▶ [Your objective] Every line that holds the word "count" needs to be copied from the data below.

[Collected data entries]
-- Opening Marker --
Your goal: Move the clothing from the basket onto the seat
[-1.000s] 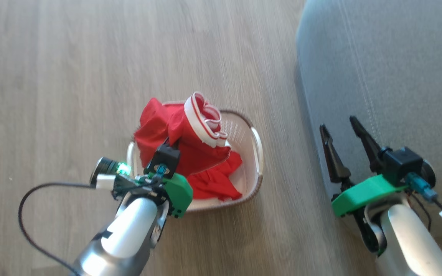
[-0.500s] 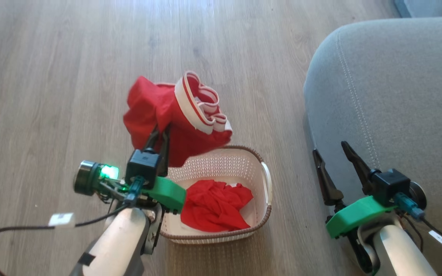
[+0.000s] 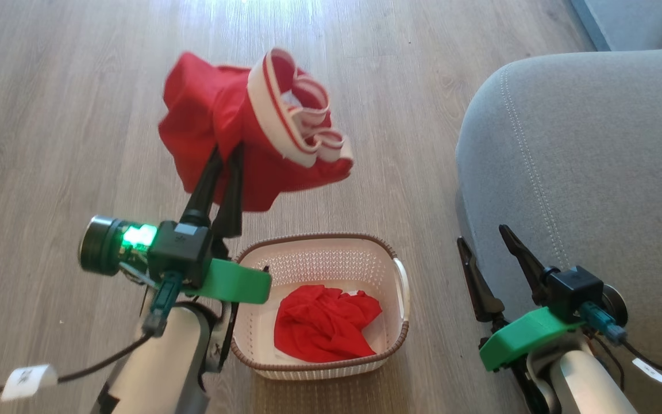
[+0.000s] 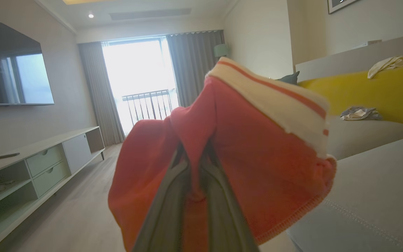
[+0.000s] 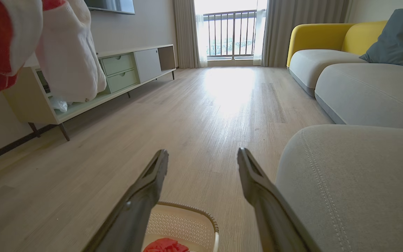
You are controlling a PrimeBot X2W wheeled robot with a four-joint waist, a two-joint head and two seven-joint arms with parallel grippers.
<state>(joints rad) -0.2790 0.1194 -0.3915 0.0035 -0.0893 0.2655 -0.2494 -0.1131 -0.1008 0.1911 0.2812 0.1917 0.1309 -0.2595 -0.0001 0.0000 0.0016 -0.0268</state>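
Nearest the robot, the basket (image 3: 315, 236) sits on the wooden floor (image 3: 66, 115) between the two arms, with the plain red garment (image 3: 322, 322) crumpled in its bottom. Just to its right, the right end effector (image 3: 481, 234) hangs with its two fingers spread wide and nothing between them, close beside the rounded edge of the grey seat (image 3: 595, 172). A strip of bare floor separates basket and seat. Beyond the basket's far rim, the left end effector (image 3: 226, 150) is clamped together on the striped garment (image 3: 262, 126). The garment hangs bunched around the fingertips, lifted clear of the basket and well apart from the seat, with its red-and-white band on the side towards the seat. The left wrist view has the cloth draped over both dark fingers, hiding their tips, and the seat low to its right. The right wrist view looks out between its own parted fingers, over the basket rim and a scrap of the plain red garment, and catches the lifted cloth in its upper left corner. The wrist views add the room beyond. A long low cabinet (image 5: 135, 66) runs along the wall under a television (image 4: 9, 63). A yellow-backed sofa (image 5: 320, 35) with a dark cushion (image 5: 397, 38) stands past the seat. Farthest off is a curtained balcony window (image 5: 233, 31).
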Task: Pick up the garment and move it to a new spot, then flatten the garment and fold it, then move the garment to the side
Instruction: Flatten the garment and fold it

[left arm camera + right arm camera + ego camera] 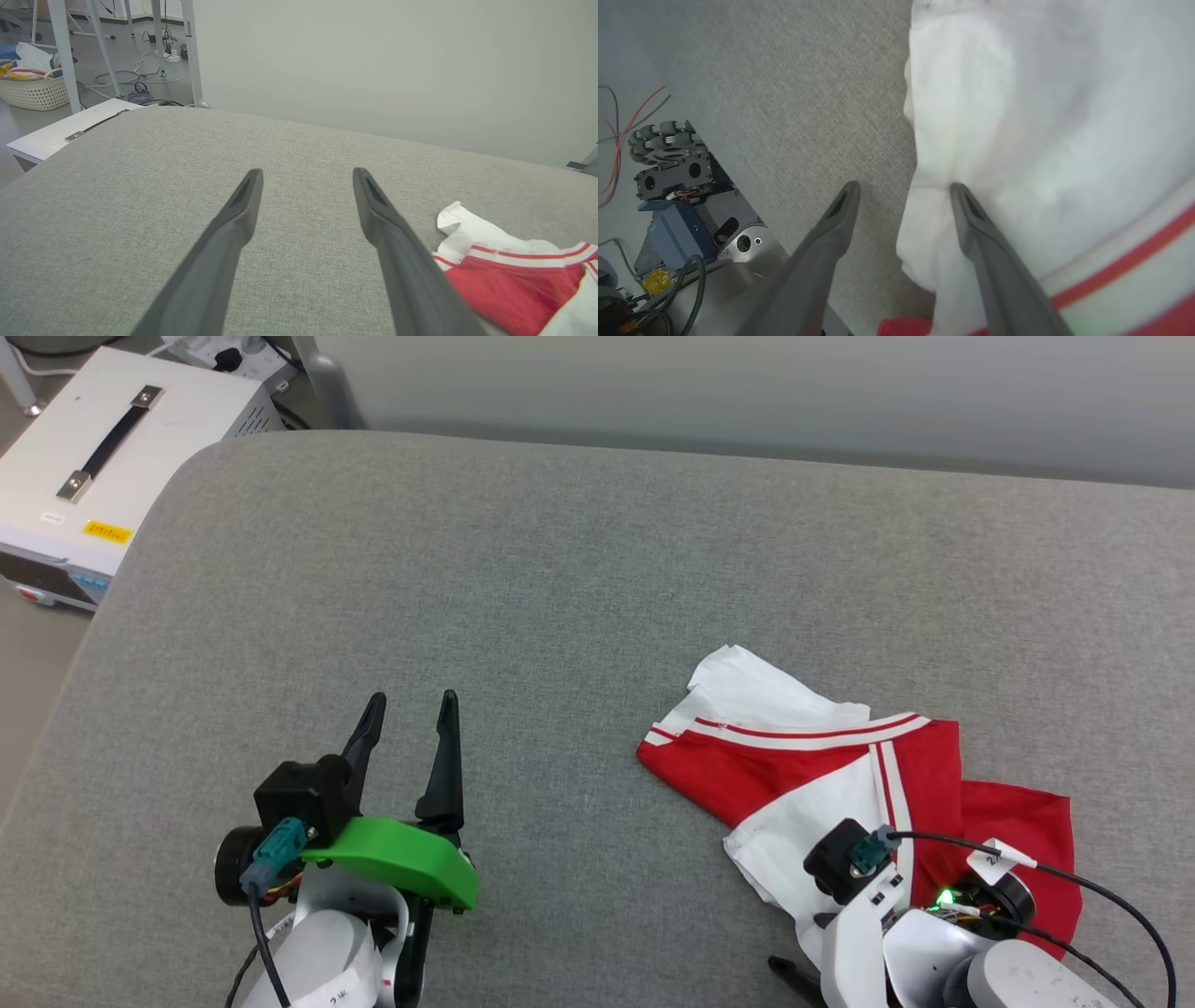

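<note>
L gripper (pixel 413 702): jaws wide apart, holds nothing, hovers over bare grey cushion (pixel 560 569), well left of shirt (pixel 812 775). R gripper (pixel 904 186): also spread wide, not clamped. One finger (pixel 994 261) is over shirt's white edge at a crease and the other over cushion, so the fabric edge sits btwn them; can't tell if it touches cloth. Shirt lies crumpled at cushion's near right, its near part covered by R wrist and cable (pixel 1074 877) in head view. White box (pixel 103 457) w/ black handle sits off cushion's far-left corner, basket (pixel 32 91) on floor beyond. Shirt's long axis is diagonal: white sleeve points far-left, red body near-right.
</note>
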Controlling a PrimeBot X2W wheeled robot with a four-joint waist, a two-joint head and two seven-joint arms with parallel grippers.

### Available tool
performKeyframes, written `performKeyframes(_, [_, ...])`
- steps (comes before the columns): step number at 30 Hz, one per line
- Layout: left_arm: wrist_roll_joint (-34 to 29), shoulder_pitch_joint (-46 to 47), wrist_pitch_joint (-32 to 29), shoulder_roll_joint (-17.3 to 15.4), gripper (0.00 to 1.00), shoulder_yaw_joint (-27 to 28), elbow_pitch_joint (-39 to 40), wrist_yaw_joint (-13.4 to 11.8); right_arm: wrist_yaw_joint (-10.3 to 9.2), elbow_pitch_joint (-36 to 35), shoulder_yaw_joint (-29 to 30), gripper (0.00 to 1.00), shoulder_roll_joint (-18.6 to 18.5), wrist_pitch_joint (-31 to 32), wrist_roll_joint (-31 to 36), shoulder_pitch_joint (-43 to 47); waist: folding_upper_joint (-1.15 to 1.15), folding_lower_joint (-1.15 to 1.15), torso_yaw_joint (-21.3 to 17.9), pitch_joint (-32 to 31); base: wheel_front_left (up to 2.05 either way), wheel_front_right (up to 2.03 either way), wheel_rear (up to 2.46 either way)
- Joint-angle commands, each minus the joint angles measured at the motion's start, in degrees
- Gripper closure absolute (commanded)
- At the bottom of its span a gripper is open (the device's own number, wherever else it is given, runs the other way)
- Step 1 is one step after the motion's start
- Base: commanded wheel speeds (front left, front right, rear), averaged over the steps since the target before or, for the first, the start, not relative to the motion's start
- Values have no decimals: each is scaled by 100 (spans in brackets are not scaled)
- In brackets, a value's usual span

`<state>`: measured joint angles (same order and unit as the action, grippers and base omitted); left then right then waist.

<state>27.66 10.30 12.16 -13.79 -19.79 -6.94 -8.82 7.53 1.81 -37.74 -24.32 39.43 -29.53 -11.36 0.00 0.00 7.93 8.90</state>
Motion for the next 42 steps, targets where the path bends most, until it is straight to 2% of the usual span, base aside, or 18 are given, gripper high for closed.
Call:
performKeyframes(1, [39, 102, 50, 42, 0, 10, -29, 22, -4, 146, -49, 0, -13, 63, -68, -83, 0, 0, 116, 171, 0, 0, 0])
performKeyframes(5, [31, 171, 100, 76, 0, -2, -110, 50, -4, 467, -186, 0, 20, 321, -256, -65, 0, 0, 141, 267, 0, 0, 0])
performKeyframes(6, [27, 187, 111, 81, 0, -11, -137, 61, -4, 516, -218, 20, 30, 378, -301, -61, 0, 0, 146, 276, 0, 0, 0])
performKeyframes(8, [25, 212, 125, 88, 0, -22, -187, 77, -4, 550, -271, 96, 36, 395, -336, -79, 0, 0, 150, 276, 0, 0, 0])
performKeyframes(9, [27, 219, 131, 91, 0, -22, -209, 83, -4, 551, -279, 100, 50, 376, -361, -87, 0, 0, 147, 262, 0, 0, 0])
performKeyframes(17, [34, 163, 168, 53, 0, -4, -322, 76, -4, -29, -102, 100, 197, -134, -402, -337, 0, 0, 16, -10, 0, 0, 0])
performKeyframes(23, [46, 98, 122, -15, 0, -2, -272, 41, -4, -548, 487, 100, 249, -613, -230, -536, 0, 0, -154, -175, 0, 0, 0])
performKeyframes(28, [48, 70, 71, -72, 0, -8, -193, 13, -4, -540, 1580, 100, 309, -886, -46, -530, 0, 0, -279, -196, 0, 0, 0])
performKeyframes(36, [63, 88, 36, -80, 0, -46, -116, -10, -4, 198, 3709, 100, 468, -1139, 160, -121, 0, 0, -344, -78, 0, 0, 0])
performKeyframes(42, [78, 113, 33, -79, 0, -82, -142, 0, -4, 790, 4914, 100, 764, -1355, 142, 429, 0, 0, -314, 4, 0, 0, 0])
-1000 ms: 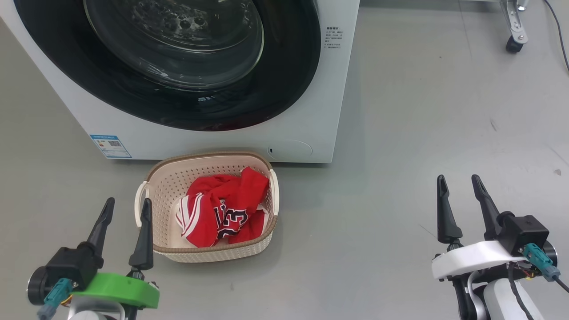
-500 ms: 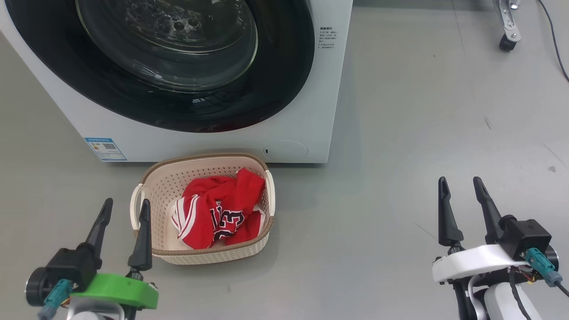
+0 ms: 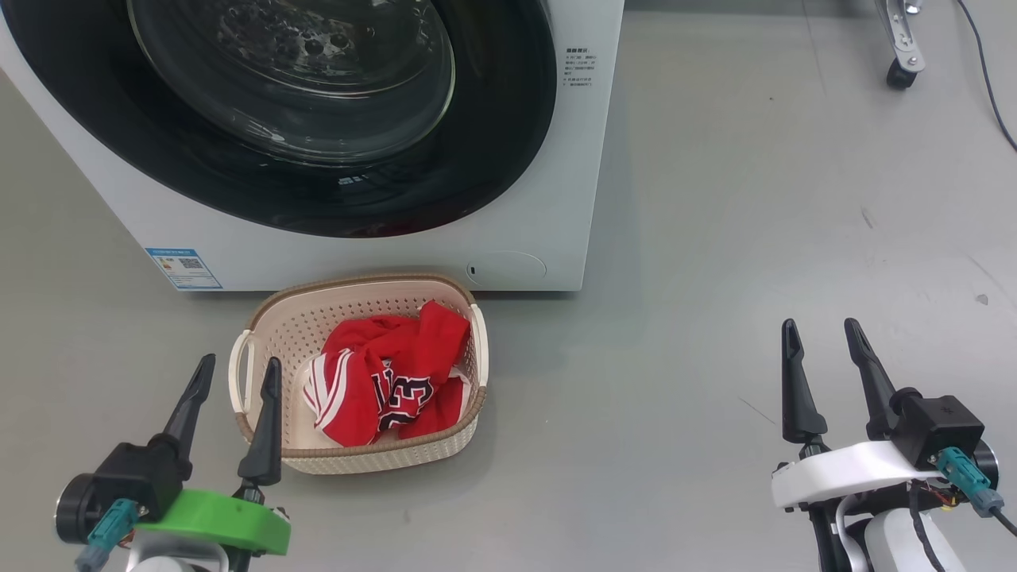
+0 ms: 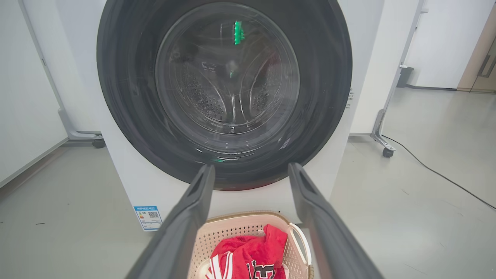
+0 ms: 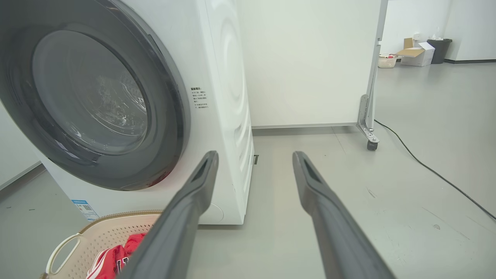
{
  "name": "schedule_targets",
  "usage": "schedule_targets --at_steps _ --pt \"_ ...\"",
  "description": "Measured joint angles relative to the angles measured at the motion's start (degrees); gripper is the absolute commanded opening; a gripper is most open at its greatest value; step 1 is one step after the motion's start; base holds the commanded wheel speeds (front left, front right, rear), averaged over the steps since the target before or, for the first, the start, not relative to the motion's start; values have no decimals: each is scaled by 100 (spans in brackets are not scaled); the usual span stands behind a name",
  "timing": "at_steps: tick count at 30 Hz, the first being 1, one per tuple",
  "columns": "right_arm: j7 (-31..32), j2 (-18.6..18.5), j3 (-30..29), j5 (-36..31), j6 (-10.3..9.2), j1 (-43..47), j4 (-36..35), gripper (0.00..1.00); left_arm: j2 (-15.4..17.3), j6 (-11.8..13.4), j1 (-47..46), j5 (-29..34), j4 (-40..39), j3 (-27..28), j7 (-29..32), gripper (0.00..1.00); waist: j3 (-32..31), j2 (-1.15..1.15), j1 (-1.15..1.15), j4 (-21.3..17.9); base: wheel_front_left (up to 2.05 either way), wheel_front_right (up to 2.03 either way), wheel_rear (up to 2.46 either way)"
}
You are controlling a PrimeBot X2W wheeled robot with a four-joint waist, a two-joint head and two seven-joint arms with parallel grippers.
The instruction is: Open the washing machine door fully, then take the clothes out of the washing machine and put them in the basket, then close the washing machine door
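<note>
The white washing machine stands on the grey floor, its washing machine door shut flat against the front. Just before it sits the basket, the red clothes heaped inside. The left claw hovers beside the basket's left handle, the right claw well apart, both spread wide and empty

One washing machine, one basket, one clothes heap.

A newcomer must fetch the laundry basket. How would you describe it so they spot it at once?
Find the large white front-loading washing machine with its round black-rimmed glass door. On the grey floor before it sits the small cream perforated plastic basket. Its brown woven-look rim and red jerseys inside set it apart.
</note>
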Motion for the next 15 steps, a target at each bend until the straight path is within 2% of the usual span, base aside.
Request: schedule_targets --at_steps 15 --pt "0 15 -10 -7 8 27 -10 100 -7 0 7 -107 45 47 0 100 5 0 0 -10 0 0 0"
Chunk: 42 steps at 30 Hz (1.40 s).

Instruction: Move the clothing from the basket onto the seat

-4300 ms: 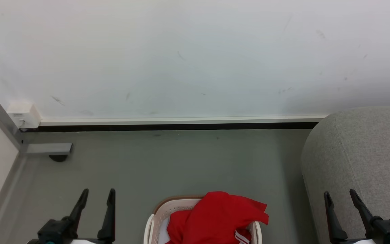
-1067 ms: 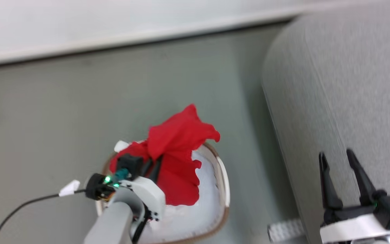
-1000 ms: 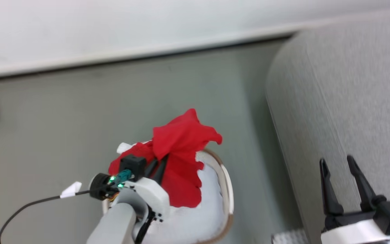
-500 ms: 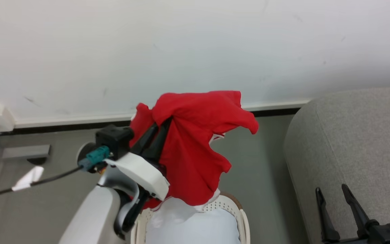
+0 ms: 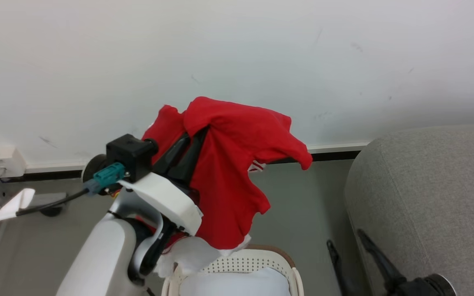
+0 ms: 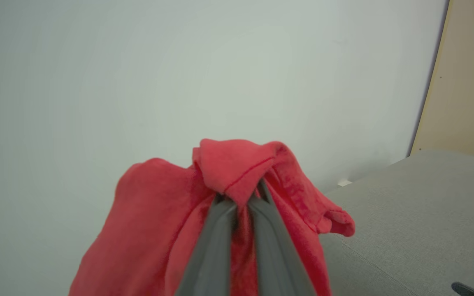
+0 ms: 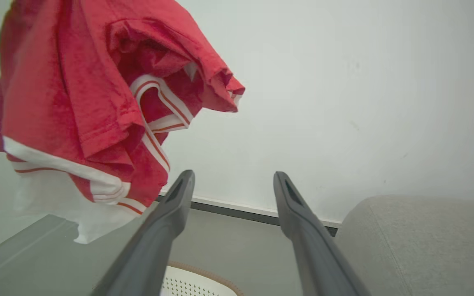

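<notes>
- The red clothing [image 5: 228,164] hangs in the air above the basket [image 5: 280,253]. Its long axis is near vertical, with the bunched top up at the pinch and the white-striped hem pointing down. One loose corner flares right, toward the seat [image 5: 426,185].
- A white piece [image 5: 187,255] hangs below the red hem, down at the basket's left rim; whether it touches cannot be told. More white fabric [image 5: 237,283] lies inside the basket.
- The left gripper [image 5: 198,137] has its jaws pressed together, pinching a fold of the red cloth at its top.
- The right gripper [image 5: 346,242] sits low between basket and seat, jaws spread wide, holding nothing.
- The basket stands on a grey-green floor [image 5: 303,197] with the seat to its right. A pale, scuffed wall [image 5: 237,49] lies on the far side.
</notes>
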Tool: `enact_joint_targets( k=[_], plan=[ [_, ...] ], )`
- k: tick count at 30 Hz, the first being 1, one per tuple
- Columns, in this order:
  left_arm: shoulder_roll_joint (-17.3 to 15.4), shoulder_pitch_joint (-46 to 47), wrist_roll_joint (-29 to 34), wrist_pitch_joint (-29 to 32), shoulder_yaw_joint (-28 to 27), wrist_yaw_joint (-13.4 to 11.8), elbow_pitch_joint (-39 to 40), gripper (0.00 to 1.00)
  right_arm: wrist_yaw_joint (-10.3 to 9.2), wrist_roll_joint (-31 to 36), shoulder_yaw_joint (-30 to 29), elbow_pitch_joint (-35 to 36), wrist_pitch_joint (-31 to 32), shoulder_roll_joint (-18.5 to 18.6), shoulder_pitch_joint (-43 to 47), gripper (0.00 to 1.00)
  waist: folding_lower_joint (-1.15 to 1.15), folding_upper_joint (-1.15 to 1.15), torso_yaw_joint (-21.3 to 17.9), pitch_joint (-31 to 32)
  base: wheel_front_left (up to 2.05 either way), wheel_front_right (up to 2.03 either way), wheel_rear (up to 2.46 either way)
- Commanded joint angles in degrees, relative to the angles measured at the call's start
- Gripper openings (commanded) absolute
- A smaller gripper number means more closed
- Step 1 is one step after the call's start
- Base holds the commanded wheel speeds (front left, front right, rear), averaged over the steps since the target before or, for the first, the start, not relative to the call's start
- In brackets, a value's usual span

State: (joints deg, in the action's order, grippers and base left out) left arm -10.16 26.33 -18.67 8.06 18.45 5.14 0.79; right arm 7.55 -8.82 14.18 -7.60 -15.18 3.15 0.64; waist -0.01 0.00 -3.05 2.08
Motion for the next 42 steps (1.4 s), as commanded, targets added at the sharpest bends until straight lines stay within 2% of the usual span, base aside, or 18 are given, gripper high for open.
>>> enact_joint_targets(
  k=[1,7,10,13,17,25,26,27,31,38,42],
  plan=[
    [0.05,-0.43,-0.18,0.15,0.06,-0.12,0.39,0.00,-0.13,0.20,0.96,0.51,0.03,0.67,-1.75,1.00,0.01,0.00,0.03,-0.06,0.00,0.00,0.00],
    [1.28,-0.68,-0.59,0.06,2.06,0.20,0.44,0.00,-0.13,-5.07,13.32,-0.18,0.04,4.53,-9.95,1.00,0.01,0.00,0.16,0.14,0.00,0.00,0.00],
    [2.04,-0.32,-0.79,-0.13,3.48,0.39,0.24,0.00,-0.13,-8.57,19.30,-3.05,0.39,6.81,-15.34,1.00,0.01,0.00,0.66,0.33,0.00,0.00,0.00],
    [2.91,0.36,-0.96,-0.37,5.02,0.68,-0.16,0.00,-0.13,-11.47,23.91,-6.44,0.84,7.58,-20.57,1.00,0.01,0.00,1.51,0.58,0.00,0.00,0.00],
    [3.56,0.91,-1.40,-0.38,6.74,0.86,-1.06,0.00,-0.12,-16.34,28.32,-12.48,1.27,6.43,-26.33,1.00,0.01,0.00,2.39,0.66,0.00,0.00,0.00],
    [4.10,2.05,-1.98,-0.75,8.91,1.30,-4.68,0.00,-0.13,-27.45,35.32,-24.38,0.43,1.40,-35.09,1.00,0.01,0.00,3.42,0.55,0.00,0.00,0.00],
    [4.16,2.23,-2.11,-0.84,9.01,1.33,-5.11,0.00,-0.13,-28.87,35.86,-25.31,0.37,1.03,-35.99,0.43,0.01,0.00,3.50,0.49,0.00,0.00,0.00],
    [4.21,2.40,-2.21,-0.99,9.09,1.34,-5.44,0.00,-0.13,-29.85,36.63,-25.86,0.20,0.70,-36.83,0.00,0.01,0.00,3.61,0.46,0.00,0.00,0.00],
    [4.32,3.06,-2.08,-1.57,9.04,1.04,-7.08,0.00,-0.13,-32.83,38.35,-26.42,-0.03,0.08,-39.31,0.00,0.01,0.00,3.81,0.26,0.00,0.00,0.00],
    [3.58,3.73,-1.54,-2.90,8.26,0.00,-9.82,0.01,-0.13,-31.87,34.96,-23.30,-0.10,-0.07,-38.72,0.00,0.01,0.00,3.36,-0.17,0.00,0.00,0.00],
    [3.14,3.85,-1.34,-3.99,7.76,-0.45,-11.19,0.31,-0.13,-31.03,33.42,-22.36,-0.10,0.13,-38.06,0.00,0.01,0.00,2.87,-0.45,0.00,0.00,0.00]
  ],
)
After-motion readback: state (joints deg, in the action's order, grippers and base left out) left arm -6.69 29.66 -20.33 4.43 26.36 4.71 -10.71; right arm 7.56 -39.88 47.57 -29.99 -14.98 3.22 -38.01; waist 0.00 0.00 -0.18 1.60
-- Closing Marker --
▶ [Expected output]
  "timing": "at_steps: tick count at 30 Hz, the first being 1, one per tuple",
- k: tick count at 30 Hz, the first being 1, one per tuple

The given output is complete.